• [Dataset section]
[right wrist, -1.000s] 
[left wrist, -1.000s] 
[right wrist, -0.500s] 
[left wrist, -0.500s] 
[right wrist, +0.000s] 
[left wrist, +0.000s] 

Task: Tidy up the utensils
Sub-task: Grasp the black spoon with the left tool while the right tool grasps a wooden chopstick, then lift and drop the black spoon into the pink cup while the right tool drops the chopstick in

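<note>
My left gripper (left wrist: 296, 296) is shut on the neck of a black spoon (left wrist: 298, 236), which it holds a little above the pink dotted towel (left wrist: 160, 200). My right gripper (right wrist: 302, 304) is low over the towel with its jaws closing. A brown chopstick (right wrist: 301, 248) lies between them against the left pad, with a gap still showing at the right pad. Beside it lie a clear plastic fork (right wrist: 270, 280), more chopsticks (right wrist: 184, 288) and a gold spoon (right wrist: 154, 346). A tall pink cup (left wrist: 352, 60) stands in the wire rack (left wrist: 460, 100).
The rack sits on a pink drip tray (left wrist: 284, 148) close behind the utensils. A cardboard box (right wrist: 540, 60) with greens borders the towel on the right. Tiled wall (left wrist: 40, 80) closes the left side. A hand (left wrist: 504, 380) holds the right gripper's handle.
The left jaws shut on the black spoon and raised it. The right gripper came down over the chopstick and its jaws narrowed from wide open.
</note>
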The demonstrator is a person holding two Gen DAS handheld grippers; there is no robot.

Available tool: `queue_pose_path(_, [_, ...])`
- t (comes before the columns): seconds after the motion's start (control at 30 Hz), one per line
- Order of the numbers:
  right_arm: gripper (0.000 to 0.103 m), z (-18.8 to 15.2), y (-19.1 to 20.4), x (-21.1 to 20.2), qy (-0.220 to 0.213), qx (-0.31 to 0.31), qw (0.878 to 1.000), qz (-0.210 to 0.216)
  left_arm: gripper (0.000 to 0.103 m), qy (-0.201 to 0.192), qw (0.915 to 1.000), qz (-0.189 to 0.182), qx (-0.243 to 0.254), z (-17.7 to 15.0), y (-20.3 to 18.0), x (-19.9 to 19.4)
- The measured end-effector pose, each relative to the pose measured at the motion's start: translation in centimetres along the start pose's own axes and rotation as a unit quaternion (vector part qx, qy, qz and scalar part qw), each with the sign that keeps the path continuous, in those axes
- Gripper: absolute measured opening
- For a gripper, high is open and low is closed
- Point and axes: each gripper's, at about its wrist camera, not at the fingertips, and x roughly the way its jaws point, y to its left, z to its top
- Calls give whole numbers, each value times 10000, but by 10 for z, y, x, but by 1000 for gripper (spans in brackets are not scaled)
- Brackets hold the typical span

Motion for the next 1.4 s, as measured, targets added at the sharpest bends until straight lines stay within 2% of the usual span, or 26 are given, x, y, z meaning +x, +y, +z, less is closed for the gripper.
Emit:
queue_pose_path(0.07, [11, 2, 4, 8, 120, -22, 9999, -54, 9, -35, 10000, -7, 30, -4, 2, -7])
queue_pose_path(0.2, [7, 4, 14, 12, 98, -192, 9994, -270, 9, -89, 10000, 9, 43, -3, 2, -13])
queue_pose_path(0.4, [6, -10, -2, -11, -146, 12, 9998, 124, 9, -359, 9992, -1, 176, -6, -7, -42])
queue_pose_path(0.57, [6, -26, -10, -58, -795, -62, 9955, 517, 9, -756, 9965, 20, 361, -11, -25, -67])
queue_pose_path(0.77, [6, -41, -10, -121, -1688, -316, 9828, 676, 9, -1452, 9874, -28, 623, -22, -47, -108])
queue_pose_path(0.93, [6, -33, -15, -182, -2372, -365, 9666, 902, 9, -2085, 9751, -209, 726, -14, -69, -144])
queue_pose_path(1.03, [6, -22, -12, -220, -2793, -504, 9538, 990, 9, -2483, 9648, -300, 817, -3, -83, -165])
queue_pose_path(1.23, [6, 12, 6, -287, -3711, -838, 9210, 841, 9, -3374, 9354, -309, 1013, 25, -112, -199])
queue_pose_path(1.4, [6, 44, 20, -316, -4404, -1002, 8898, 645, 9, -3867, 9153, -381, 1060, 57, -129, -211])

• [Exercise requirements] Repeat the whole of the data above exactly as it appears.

• [Exercise result]
[right wrist, -1.000s] 
[left wrist, -1.000s] 
[right wrist, -0.500s] 
[left wrist, -0.500s] 
[right wrist, +0.000s] 
[left wrist, +0.000s] 

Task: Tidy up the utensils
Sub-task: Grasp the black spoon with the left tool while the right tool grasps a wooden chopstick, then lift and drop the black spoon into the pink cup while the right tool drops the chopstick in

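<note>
My left gripper (left wrist: 296, 296) is shut on the neck of a black spoon (left wrist: 298, 236), which it holds a little above the pink dotted towel (left wrist: 160, 200). My right gripper (right wrist: 302, 304) is low over the towel with its jaws closing. A brown chopstick (right wrist: 301, 248) lies between them against the left pad, with a gap still showing at the right pad. Beside it lie a clear plastic fork (right wrist: 270, 280), more chopsticks (right wrist: 184, 288) and a gold spoon (right wrist: 154, 346). A tall pink cup (left wrist: 352, 60) stands in the wire rack (left wrist: 460, 100).
The rack sits on a pink drip tray (left wrist: 284, 148) close behind the utensils. A cardboard box (right wrist: 540, 60) with greens borders the towel on the right. Tiled wall (left wrist: 40, 80) closes the left side. A hand (left wrist: 504, 380) holds the right gripper's handle.
The left jaws shut on the black spoon and raised it. The right gripper came down over the chopstick and its jaws narrowed from wide open.
</note>
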The demonstrator is a person holding two Gen DAS handheld grippers; there is no robot.

Available tool: `queue_pose_path(_, [_, ...])`
- t (comes before the columns): seconds after the motion's start (control at 30 Hz), one per line
- Order of the numbers:
  right_arm: gripper (0.000 to 0.103 m), z (-18.8 to 15.2), y (-19.1 to 20.4), x (-21.1 to 20.2), qy (-0.220 to 0.213), qx (-0.31 to 0.31), qw (0.878 to 1.000), qz (-0.210 to 0.216)
  left_arm: gripper (0.000 to 0.103 m), qy (-0.201 to 0.192), qw (0.915 to 1.000), qz (-0.189 to 0.182), qx (-0.243 to 0.254), z (-17.7 to 15.0), y (-20.3 to 18.0), x (-19.9 to 19.4)
- The measured end-effector pose, each relative to the pose measured at the motion's start: translation in centimetres along the start pose's own axes and rotation as a unit quaternion (vector part qx, qy, qz and scalar part qw), each with the sign that keeps the path continuous, in those axes
- Gripper: absolute measured opening
- For a gripper, high is open and low is closed
- Point and axes: each gripper's, at about its wrist camera, not at the fingertips, and x roughly the way its jaws point, y to its left, z to its top
- Calls give whole numbers, each value times 10000, but by 10 for z, y, x, but by 1000 for gripper (spans in brackets are not scaled)
- Brackets hold the typical span

Motion for the next 1.4 s, as measured, targets added at the sharpest bends until straight lines stay within 2% of the usual span, or 26 are given, x, y, z meaning +x, +y, +z, less is closed for the gripper.
Emit:
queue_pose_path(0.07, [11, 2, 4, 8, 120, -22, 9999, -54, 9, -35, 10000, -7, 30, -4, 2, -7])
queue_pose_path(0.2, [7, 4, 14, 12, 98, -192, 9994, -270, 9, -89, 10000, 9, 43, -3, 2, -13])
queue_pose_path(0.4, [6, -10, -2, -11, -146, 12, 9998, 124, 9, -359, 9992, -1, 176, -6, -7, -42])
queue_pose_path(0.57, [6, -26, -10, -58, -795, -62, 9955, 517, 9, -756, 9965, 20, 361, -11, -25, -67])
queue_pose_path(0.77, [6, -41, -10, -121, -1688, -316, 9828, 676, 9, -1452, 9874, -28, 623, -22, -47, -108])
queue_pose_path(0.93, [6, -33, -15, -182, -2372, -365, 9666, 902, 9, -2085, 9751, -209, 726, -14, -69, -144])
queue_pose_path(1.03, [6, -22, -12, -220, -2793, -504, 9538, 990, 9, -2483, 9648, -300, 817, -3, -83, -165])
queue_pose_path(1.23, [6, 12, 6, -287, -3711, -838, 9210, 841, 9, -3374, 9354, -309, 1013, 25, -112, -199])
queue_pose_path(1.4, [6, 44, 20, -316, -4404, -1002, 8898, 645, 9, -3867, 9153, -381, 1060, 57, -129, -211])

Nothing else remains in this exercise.